# [What needs to be done]
The response should consist of every line below, restated exactly, with no pictures.

# [Dataset excerpt]
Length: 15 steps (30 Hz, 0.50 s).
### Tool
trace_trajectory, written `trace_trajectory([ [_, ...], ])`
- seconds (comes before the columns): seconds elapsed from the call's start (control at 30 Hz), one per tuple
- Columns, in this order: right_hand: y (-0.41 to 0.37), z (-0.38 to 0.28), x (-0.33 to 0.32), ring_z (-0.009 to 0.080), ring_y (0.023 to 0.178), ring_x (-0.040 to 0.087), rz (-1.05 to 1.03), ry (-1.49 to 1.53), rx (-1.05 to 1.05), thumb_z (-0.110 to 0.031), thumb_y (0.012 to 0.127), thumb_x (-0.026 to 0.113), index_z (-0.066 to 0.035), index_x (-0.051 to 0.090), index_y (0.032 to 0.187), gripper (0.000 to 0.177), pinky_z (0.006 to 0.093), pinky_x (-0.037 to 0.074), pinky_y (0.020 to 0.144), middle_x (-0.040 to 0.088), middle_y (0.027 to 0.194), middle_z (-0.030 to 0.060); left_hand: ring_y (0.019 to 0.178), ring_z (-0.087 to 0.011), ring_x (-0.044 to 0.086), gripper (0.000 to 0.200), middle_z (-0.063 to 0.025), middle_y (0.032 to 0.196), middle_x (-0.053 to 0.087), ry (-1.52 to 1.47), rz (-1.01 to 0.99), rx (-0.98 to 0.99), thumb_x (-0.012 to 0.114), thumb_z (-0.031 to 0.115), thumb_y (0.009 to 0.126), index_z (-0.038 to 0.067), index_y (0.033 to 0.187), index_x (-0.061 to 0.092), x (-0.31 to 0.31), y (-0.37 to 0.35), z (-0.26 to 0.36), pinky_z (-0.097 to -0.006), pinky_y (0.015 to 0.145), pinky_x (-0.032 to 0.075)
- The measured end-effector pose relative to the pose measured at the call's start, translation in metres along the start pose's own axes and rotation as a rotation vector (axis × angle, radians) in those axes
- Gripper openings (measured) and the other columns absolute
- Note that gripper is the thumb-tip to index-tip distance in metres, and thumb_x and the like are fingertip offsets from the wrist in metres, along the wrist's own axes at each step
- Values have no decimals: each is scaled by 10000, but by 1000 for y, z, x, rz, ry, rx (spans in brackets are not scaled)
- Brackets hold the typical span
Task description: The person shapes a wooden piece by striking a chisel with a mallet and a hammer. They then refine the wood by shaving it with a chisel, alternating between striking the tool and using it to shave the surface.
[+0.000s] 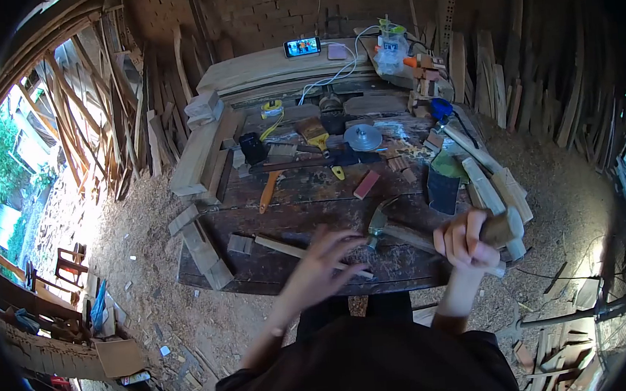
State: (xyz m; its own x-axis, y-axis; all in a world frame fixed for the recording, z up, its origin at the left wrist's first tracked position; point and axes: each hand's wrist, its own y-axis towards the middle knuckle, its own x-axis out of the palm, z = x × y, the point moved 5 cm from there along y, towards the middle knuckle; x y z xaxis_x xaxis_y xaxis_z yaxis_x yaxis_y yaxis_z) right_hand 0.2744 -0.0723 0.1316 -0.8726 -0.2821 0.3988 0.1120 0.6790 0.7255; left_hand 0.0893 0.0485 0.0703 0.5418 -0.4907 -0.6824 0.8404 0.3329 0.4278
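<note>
My right hand [469, 240] is wrapped round the wooden handle of a claw hammer [409, 237]. The hammer's metal head points left over the front of the dark wooden table [305, 192], and the thick handle end sticks out past my fist. Fingers apart, my left hand [324, 265] hovers over a thin wooden strip [282, 249] and covers part of it. The hammer head is just right of my left fingertips. A small wood block [240, 244] lies beyond the strip's left end.
An orange-handled tool [269, 191], a reddish block [366, 185], a brush [314, 135] and a round metal lid [364, 138] lie farther back. Timber pieces [206, 252] line the left edge. A lit phone [302, 47] stands at the back.
</note>
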Motion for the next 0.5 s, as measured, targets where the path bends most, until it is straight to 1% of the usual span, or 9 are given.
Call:
trace_trajectory([
  [0.03,-6,-6,0,129,389,470,-1,-42,33,-69,764,644,-81,450,686,210,306,344,477,496,494,27,1166,-280,522,418,-118,1242,528,128,-42,-27,675,237,838,73,1209,573,-14,-11,-15,-497,1095,289],
  [0.07,-9,-10,3,145,393,489,-5,-102,52,-34,743,651,-65,470,670,197,316,368,488,516,504,48,1179,-279,516,419,-114,1234,533,222,-63,-33,665,231,843,79,1220,563,-24,-20,-28,-515,1117,224],
  [0.1,-12,-13,6,152,392,482,22,-166,78,-41,728,666,-69,467,647,217,325,370,486,507,501,44,1192,-277,510,419,-109,1226,538,315,-87,-43,655,225,848,86,1230,553,-31,-30,-40,-532,1139,158],
  [0.13,-15,-15,9,155,390,480,43,-211,86,-48,720,679,-70,467,638,228,330,372,486,504,500,44,1192,-277,510,419,-109,1226,538,309,-91,-51,655,225,848,86,1230,553,-37,-36,-50,-532,1139,158],
  [0.2,-18,-13,11,158,388,479,67,-249,114,-54,712,692,-71,467,630,240,334,374,485,502,499,44,1131,-281,545,369,-110,1164,569,412,-163,53,641,207,846,80,1187,581,-41,-43,-59,-496,1091,282],
  [0.23,-19,-10,13,159,393,479,95,-257,98,-56,700,701,-71,470,624,244,335,374,485,503,500,45,1131,-281,545,369,-110,1164,569,401,-166,39,641,207,846,80,1187,581,-40,-48,-60,-496,1091,282],
  [0.3,-19,-6,16,159,398,480,124,-265,99,-57,689,710,-71,472,619,248,336,373,485,503,501,46,1061,-287,562,389,-100,1132,580,360,-127,-72,644,150,817,53,1186,567,-37,-55,-65,-422,1003,385],
  [0.33,-17,-5,17,160,406,485,133,-282,89,-56,687,711,-71,475,623,244,336,372,485,504,504,47,999,-285,575,343,-83,1083,588,398,-58,-59,660,134,798,64,1127,597,-40,-53,-57,-393,894,431],
  [0.5,-11,-5,18,154,421,481,209,-355,146,-39,701,694,-65,475,648,227,344,376,504,503,519,53,920,-287,573,269,-83,1003,556,399,57,-115,690,144,772,51,1015,620,-56,-45,-41,-397,801,461],
])
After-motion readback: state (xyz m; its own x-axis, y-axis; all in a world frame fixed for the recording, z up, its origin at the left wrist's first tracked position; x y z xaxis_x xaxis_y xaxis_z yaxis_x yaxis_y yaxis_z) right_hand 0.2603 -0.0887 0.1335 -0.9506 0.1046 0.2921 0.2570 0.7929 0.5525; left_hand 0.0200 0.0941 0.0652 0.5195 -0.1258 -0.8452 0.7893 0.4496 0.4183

# [Exercise result]
Length: 15 steps (30 Hz, 0.50 s).
### Tool
trace_trajectory, written `trace_trajectory([ [_, ...], ])`
- seconds (comes before the columns): seconds elapsed from the call's start (control at 30 Hz), one per tuple
- Columns, in this order: right_hand: y (-0.41 to 0.37), z (-0.38 to 0.28), x (-0.33 to 0.32), ring_z (-0.009 to 0.080), ring_y (0.023 to 0.178), ring_x (-0.040 to 0.087), rz (-1.05 to 1.03), ry (-1.49 to 1.53), rx (-1.05 to 1.05), thumb_z (-0.110 to 0.031), thumb_y (0.012 to 0.127), thumb_x (-0.026 to 0.113), index_z (-0.066 to 0.035), index_x (-0.051 to 0.090), index_y (0.032 to 0.187), gripper (0.000 to 0.177), pinky_z (0.006 to 0.093), pinky_x (-0.037 to 0.074), pinky_y (0.020 to 0.144), middle_x (-0.040 to 0.088), middle_y (0.027 to 0.194), middle_z (-0.030 to 0.060); left_hand: ring_y (0.019 to 0.178), ring_z (-0.087 to 0.011), ring_x (-0.044 to 0.086), gripper (0.000 to 0.200), middle_z (-0.063 to 0.025), middle_y (0.032 to 0.196), middle_x (-0.053 to 0.087), ry (-1.52 to 1.47), rz (-1.01 to 0.99), rx (-0.98 to 0.99), thumb_x (-0.012 to 0.114), thumb_z (-0.031 to 0.115), thumb_y (0.009 to 0.126), index_z (-0.038 to 0.067), index_y (0.033 to 0.187), index_x (-0.061 to 0.092), x (-0.31 to 0.31), y (-0.37 to 0.35), z (-0.26 to 0.36), pinky_z (-0.097 to -0.006), pinky_y (0.015 to 0.145), pinky_x (-0.032 to 0.075)
- The measured end-effector pose relative to the pose measured at the call's start, translation in metres along the start pose's own axes and rotation as a rotation vector (axis × angle, radians) in those axes
- Gripper openings (measured) and the other columns absolute
- Note that gripper is the thumb-tip to index-tip distance in metres, and thumb_x and the like are fingertip offsets from the wrist in metres, along the wrist's own axes at each step
- Values have no decimals: each is scaled by 10000, but by 1000 for y, z, x, rz, ry, rx (spans in brackets are not scaled)
- Brackets hold the typical span
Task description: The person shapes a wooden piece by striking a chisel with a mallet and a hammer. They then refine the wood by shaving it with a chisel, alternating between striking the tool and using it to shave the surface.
[+0.000s] 
State: (xyz m; its own x-axis, y-axis; all in a world frame fixed for the recording, z up, its origin at the left wrist's first tracked position; point and axes: each hand's wrist, its own y-axis towards the middle knuckle, its own x-axis out of the palm, z = x × y, the point moved 5 cm from there along y, towards the middle knuckle; x y z xaxis_x xaxis_y xaxis_z yaxis_x yaxis_y yaxis_z) right_hand 0.2744 -0.0723 0.1316 -0.8726 -0.2821 0.3988 0.1120 0.6790 0.7255; left_hand 0.0893 0.0485 0.0703 0.5418 -0.4907 -0.6824 0.8404 0.3329 0.4278
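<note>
My right hand [469, 240] is wrapped round the wooden handle of a claw hammer [409, 237]. The hammer's metal head points left over the front of the dark wooden table [305, 192], and the thick handle end sticks out past my fist. Fingers apart, my left hand [324, 265] hovers over a thin wooden strip [282, 249] and covers part of it. The hammer head is just right of my left fingertips. A small wood block [240, 244] lies beyond the strip's left end.
An orange-handled tool [269, 191], a reddish block [366, 185], a brush [314, 135] and a round metal lid [364, 138] lie farther back. Timber pieces [206, 252] line the left edge. A lit phone [302, 47] stands at the back.
</note>
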Motion for the next 0.5 s, as measured, targets where the path bends most, until it is straight to 1% of the usual span, or 9 are given.
Call:
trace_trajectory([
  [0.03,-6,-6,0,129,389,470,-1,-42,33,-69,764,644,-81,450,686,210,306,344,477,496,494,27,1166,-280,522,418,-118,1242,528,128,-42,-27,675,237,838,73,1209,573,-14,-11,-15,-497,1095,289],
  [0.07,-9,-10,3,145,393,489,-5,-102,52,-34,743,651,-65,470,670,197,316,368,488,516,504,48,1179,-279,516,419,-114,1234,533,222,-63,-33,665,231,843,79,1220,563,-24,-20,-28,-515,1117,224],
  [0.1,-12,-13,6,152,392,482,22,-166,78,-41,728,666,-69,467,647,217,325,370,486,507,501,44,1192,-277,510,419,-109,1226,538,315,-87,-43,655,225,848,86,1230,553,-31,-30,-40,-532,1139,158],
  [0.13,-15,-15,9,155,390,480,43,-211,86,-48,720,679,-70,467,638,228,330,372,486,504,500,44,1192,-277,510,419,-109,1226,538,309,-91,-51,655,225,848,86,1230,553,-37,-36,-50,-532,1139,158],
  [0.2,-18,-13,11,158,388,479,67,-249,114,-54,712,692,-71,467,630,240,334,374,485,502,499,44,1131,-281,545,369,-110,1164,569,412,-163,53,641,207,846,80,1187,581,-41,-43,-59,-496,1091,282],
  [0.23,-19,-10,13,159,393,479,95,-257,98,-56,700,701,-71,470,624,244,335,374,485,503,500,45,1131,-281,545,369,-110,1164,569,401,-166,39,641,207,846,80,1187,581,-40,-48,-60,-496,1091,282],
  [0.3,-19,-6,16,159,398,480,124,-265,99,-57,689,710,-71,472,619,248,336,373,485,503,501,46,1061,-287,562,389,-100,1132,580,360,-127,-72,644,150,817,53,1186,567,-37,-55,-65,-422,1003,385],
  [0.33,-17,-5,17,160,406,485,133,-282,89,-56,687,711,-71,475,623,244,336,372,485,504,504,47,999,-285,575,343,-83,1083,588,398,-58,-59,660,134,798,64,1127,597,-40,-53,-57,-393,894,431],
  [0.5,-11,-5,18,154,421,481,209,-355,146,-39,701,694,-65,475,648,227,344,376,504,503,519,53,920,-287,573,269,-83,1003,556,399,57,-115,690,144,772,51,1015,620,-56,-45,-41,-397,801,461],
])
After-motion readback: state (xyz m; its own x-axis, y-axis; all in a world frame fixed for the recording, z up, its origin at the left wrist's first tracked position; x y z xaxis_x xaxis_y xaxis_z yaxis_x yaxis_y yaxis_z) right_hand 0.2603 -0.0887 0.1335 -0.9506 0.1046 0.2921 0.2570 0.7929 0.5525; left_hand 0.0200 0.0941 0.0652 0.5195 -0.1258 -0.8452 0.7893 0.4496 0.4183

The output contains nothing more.